Our writer, Yan An, went on the ground and spoke with a few Singaporeans on how the Finance Minister Tharman Shanmugaratnam’s Budget Speech measure up to Singaporeans’ expectations.
While the Pioneer Generation Package introduced additional healthcare subsidies and Medisave top-ups for Singaporeans aged 16 and older in 1965, concerns still remain over long-term healthcare costs and access, especially for those who will soon be entering old age.
Tan Chin Kong, 60, who will not be eligible for the Pioneer Generation Package, expressed his wishes that the government increase spending on healthcare in general, to “make long-term care more affordable and accessible”. Additionally, he thought the government should “improve the current medical insurance plans to cover more areas”.
23-year-old Industrial Relations Officer Carolyn Poon’s biggest Budget wish was also for increased healthcare coverage, particularly for the “poor elderly”. “It’s not just about MediShield,” she said, “we need to give greater priority to the whole range of eldercare services, from rehabilitation centres to hospices.” Ms Poon also indicated her wishes for “subsidised treatment for prevalent problems” such as leg and back issues, and for additional spending in technologies that would improve accessibility for the elderly. Ms. Poon also notes lobbying by NTUC’s Deputy Secretary General Heng Chee How in lobbying the Government in getting its wish list through.

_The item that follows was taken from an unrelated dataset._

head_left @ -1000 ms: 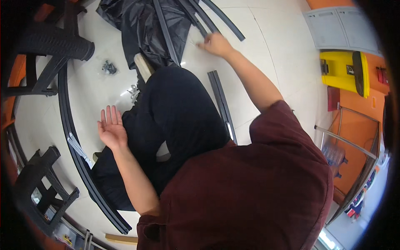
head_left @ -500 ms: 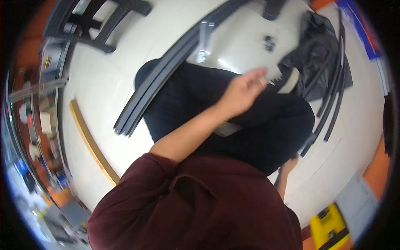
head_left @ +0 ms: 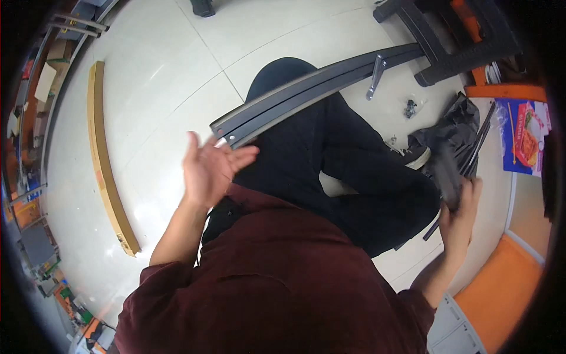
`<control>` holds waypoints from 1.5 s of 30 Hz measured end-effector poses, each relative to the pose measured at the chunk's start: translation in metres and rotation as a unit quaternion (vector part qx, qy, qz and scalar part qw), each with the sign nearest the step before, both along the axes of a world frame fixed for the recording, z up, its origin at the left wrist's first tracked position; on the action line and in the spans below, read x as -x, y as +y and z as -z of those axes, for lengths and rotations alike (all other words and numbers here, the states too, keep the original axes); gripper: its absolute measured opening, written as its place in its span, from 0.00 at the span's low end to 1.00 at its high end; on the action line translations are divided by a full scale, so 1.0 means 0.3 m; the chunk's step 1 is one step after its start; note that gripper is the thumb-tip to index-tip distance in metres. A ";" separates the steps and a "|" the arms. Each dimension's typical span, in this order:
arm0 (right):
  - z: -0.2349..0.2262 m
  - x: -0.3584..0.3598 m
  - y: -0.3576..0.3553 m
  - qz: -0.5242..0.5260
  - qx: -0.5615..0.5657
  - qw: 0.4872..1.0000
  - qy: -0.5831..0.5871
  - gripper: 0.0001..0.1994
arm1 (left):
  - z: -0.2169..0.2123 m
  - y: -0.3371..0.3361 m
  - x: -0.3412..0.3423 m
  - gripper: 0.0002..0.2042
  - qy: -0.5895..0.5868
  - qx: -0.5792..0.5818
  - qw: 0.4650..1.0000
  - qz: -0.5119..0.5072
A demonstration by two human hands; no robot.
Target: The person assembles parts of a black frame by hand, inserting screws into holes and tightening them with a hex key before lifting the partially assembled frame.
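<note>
A long dark grey metal rail (head_left: 289,105) lies across my bent leg, its near end toward my left side. My left hand (head_left: 206,171) is beside that end, palm up with fingers spread, holding nothing. Small holes or fittings show at the rail's tip. A silver metal bracket (head_left: 375,76) rests across the rail farther along. On the right, my right hand (head_left: 461,212) is wrapped round a dark elongated object (head_left: 446,174). Motion blurs that object, so its kind cannot be made out. It is held beside my right knee.
A long narrow cardboard box (head_left: 103,159) lies on the left floor. A black plastic stool (head_left: 436,41) stands by the rail's far end. A small clear bag of dark parts (head_left: 410,108), black plastic sheeting (head_left: 463,121) and thin dark strips (head_left: 484,133) lie at right. Shelving lines the left edge.
My left hand has moved from above my legs to the rail's near end and opened. My right hand has risen from the floor with the dark object. The view has turned.
</note>
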State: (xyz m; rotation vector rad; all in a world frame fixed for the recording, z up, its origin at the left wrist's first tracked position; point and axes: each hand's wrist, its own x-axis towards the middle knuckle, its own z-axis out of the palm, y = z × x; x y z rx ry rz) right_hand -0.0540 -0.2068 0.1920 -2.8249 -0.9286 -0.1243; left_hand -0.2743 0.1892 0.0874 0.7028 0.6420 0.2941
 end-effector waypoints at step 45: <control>-0.234 0.224 1.008 -0.381 0.219 0.798 -0.412 0.07 | 0.017 0.066 0.001 0.26 0.018 -0.619 0.783 -0.060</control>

Others had their eye on business. Mr Tan, 36, who owns an SME, articulated his concerns about the costs of business for SMEs, urging the government to give more assistance to small local companies like his. “The cost of doing business in Singapore and the tight labour market makes operating businesses here difficult. For SMEs, improving productivity may be more challenging than for larger firms.” Mr Tan emphasised the need to “rein in escalating rentals from institutional landlords” in order to do so.
For Economics student Chen Enjiao, 25, increasing spending on “human capital investments” to produce a “more competitive local workforce” was her greatest wish. According to her, “the competition is global and we need our people to take on better jobs or even start their own businesses, for which a little more skills training can’t hurt.”
Meanwhile, Saiful Saleem, 24, who begins his PhD programme in French this year, wanted “much more” to be allocated to improving the education system “at both the university and pre-university levels”, specifically by paying teachers more and enhancing the curriculum. He added, “it’s bizarre that a country like Singapore would spend more on its military than on education.”